Assigned task: Below are records; transcribe each one exactly.

----

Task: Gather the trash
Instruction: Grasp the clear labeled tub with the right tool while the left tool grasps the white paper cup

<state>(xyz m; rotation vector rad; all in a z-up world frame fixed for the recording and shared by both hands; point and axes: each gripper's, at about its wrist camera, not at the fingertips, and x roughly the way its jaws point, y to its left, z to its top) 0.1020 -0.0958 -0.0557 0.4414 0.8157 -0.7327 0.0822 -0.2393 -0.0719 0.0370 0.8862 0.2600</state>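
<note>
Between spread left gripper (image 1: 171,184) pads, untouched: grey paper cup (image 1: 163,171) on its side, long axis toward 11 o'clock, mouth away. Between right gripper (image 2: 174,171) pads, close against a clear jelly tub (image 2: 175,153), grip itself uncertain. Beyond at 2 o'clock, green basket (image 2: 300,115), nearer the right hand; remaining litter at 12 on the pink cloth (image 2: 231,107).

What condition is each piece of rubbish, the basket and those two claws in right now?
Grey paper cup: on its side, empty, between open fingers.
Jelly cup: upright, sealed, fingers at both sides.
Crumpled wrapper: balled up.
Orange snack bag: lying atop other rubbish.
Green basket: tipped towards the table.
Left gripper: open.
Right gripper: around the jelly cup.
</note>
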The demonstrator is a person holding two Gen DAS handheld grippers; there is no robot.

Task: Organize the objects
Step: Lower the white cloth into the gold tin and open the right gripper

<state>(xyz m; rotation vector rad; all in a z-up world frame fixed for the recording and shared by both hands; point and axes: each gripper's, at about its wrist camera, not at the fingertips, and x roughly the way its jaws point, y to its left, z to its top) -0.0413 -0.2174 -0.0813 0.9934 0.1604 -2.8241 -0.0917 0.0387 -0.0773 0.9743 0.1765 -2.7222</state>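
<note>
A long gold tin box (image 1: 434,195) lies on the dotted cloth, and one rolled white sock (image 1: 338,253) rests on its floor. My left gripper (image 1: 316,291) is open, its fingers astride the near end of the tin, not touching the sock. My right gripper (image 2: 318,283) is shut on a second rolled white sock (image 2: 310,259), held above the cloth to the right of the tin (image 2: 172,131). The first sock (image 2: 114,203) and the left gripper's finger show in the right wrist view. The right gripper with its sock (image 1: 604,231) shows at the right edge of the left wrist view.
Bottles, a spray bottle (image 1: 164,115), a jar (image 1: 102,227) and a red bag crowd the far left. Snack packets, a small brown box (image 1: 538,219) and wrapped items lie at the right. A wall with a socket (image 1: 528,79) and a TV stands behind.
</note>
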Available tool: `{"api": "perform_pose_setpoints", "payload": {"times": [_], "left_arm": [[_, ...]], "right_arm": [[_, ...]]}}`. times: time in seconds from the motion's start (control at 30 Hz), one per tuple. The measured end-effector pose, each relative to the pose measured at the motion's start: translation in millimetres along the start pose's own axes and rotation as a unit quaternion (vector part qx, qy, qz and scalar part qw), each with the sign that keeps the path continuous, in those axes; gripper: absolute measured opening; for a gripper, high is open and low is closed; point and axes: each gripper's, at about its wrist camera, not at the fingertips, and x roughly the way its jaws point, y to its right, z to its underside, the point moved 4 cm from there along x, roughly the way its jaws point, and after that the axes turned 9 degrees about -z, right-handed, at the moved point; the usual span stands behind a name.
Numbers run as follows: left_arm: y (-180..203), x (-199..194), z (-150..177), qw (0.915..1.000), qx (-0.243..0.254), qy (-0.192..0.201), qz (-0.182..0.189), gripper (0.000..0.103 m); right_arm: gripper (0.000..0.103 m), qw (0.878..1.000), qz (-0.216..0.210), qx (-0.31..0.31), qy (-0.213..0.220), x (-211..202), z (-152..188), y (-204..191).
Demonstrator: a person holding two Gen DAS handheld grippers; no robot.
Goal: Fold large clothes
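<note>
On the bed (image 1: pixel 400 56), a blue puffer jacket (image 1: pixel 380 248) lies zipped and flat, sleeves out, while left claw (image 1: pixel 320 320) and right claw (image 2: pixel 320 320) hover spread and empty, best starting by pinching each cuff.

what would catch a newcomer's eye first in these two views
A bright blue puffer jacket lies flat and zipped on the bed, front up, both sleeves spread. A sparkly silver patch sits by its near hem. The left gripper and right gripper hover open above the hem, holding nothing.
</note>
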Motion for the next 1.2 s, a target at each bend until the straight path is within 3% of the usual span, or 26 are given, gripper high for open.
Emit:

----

The completed task:
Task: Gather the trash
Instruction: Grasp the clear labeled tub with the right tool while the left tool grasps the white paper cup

<state>(xyz m; rotation vector rad; all in a z-up world frame fixed for the recording and shared by both hands; point and axes: each gripper's, at about its wrist camera, not at the fingertips, and x roughly the way its jaws point, y to its left, z to its top) 0.1020 -0.0958 -0.0557 0.4414 0.8157 -0.7327 0.0822 -0.2393 -0.0719 0.0370 0.8862 0.2600</state>
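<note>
Between spread left gripper (image 1: 171,184) pads, untouched: grey paper cup (image 1: 163,171) on its side, long axis toward 11 o'clock, mouth away. Between right gripper (image 2: 174,171) pads, close against a clear jelly tub (image 2: 175,153), grip itself uncertain. Beyond at 2 o'clock, green basket (image 2: 300,115), nearer the right hand; remaining litter at 12 on the pink cloth (image 2: 231,107).

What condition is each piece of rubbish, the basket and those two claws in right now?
Grey paper cup: on its side, empty, between open fingers.
Jelly cup: upright, sealed, fingers at both sides.
Crumpled wrapper: balled up.
Orange snack bag: lying atop other rubbish.
Green basket: tipped towards the table.
Left gripper: open.
Right gripper: around the jelly cup.
</note>
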The demonstrator is a person holding two Gen DAS handheld grippers; there is no robot.

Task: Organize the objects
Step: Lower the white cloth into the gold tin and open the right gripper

<state>(xyz m; rotation vector rad; all in a z-up world frame fixed for the recording and shared by both hands; point and axes: each gripper's, at about its wrist camera, not at the fingertips, and x roughly the way its jaws point, y to its left, z to its top) -0.0413 -0.2174 -0.0813 0.9934 0.1604 -2.8241 -0.0917 0.0387 -0.0773 0.9743 0.1765 -2.7222</state>
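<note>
A long gold tin box (image 1: 434,195) lies on the dotted cloth, and one rolled white sock (image 1: 338,253) rests on its floor. My left gripper (image 1: 316,291) is open, its fingers astride the near end of the tin, not touching the sock. My right gripper (image 2: 318,283) is shut on a second rolled white sock (image 2: 310,259), held above the cloth to the right of the tin (image 2: 172,131). The first sock (image 2: 114,203) and the left gripper's finger show in the right wrist view. The right gripper with its sock (image 1: 604,231) shows at the right edge of the left wrist view.
Bottles, a spray bottle (image 1: 164,115), a jar (image 1: 102,227) and a red bag crowd the far left. Snack packets, a small brown box (image 1: 538,219) and wrapped items lie at the right. A wall with a socket (image 1: 528,79) and a TV stands behind.
</note>
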Available tool: `{"api": "perform_pose_setpoints", "payload": {"times": [_], "left_arm": [[_, ...]], "right_arm": [[_, ...]]}}`. times: time in seconds from the motion's start (control at 30 Hz), one per tuple. The measured end-effector pose, each relative to the pose measured at the motion's start: translation in millimetres along the start pose's own axes and rotation as a unit quaternion (vector part qx, qy, qz and scalar part qw), each with the sign that keeps the path continuous, in those axes; gripper: absolute measured opening; for a gripper, high is open and low is closed; point and axes: each gripper's, at about its wrist camera, not at the fingertips, and x roughly the way its jaws point, y to its right, z to its underside, the point moved 4 cm from there along x, roughly the way its jaws point, and after that the axes turned 9 degrees about -z, right-handed, at the moved point; the usual span stands behind a name.
Numbers run as follows: left_arm: y (-180..203), x (-199..194), z (-150..177), qw (0.915..1.000), qx (-0.243..0.254), qy (-0.192..0.201), qz (-0.182..0.189), gripper (0.000..0.103 m); right_arm: gripper (0.000..0.103 m), qw (0.878..1.000), qz (-0.216..0.210), qx (-0.31..0.31), qy (-0.213..0.220), x (-211..202), z (-152..188), y (-204..191).
Demonstrator: a person holding two Gen DAS handheld grippers; no robot.
Goal: Fold large clothes
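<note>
On the bed (image 1: pixel 400 56), a blue puffer jacket (image 1: pixel 380 248) lies zipped and flat, sleeves out, while left claw (image 1: pixel 320 320) and right claw (image 2: pixel 320 320) hover spread and empty, best starting by pinching each cuff.

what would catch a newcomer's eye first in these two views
A bright blue puffer jacket lies flat and zipped on the bed, front up, both sleeves spread. A sparkly silver patch sits by its near hem. The left gripper and right gripper hover open above the hem, holding nothing.
</note>
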Motion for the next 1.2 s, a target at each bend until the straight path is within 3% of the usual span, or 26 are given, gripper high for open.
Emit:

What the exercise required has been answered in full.